■ Exercise description
Everything in the listing that follows should be reproduced exactly except the pictures.

■ Data excerpt
----

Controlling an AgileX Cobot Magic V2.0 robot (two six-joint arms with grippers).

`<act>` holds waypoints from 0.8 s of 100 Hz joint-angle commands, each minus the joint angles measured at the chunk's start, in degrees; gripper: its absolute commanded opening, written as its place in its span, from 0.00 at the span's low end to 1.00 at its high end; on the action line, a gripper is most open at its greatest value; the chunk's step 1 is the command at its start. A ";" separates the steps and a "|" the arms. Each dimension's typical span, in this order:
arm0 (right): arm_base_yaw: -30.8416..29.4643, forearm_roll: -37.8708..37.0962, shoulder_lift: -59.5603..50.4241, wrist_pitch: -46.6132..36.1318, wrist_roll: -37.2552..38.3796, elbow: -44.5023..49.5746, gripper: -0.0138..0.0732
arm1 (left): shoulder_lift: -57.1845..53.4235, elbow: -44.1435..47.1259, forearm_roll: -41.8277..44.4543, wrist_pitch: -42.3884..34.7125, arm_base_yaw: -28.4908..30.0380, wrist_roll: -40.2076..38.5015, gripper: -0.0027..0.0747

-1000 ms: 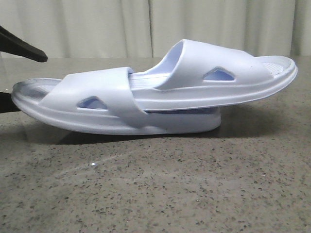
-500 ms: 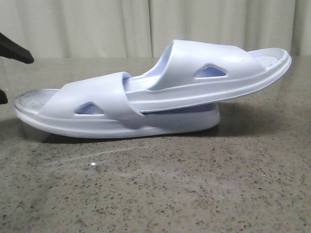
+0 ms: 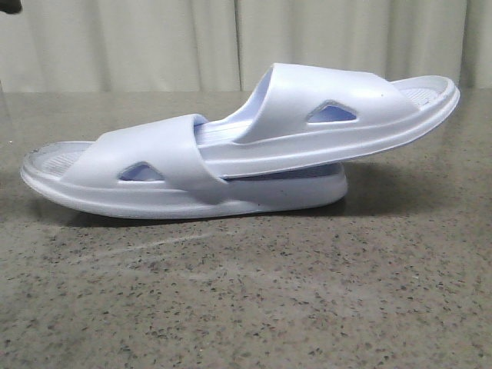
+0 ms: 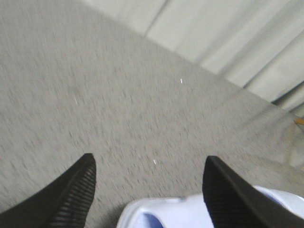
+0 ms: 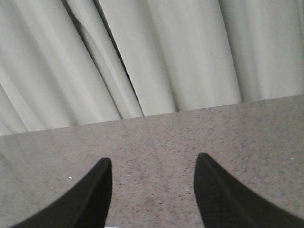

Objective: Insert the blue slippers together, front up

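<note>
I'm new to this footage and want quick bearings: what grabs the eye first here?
The pair of pale blue slippers fills the middle of the front view, nested: the upper slipper has one end tucked under the strap of the lower slipper and tilts up to the right. They lie on a speckled grey table before pale curtains. Both the left gripper and right gripper are open and empty.

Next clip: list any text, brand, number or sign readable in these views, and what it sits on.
None can be read in any view.
Blue slippers: plain moulded foam, no logo or size mark showing on the straps, sides or footbeds.
Table: speckled surface only, no label.
Curtain: plain folds.
Left tool and right tool: black, unmarked.
</note>
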 commanded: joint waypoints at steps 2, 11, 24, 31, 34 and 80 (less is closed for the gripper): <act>0.06 -5.18 -0.35 -3.70 -0.93 -2.13 0.54 | -5.46 -2.00 -1.82 -2.84 -0.26 5.16 0.58; 0.06 -8.33 -0.35 -4.25 -0.93 -2.13 0.54 | -10.40 -1.78 -1.33 -5.78 -0.26 8.20 0.58; 0.06 -11.20 -1.90 -4.57 -0.93 -1.63 0.54 | -17.57 -1.13 2.85 -9.95 -0.26 9.45 0.58; 0.06 -11.72 -3.69 -5.60 -0.93 -0.79 0.54 | -21.05 -0.48 5.37 -12.23 -0.26 9.45 0.58; 0.06 -11.99 -4.45 -6.10 -0.98 -0.40 0.54 | -22.38 0.00 6.45 -13.17 -0.26 9.45 0.58; 0.06 -15.63 -24.25 -8.21 -0.98 13.28 0.54 | -35.59 13.37 9.91 -18.87 -0.26 9.45 0.58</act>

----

■ Task answer
Controlling an AgileX Cobot Magic V2.0 robot (two six-joint arms with grippers).

`<act>` holds waypoints from 0.8 s of 100 Hz joint-angle commands, each minus the joint angles measured at the chunk's start, in degrees; gripper: its absolute commanded opening, written as its place in its span, from 0.00 at the span's low end to 1.00 at its high end; on the action line, a gripper is most open at its greatest value; the chunk's step 1 is the command at its start. A ";" separates the steps and a "|" the arms. Each dimension's typical span, in this order:
arm0 (right): arm_base_yaw: -30.8416..29.4643, forearm_roll: -37.8708..37.0962, shoulder_lift: -59.5603..50.4241, wrist_pitch: -46.6132..36.1318, wrist_roll: -37.2552..38.3796, elbow: -44.5023..49.5746, gripper: -0.0138..0.0732
arm1 (left): shoulder_lift: -57.1845..53.4235, elbow: -44.1435..47.1259, forearm_roll: -41.8277..44.4543, wrist_pitch: -42.3884..34.7125, arm_base_yaw: -28.4908..30.0380, wrist_roll: -40.2076..38.5015, gripper: -0.0027..0.0747

-1000 ms: 
-500 ms: 
+0 ms: 
+0 ms: 
+0 ms: 

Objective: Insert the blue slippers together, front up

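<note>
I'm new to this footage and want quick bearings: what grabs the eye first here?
The pair of pale blue slippers fills the middle of the front view, nested: the upper slipper has one end tucked under the strap of the lower slipper and tilts up to the right. They lie on a speckled grey table before pale curtains. Both the left gripper and right gripper are open and empty.

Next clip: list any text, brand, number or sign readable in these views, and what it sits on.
None can be read in any view.
Blue slippers: plain moulded foam, no logo or size mark showing on the straps, sides or footbeds.
Table: speckled surface only, no label.
Curtain: plain folds.
Left tool and right tool: black, unmarked.
</note>
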 commanded: joint waypoints at steps 2, 11, 24, 31, 34 and 80 (less is closed for the gripper): <act>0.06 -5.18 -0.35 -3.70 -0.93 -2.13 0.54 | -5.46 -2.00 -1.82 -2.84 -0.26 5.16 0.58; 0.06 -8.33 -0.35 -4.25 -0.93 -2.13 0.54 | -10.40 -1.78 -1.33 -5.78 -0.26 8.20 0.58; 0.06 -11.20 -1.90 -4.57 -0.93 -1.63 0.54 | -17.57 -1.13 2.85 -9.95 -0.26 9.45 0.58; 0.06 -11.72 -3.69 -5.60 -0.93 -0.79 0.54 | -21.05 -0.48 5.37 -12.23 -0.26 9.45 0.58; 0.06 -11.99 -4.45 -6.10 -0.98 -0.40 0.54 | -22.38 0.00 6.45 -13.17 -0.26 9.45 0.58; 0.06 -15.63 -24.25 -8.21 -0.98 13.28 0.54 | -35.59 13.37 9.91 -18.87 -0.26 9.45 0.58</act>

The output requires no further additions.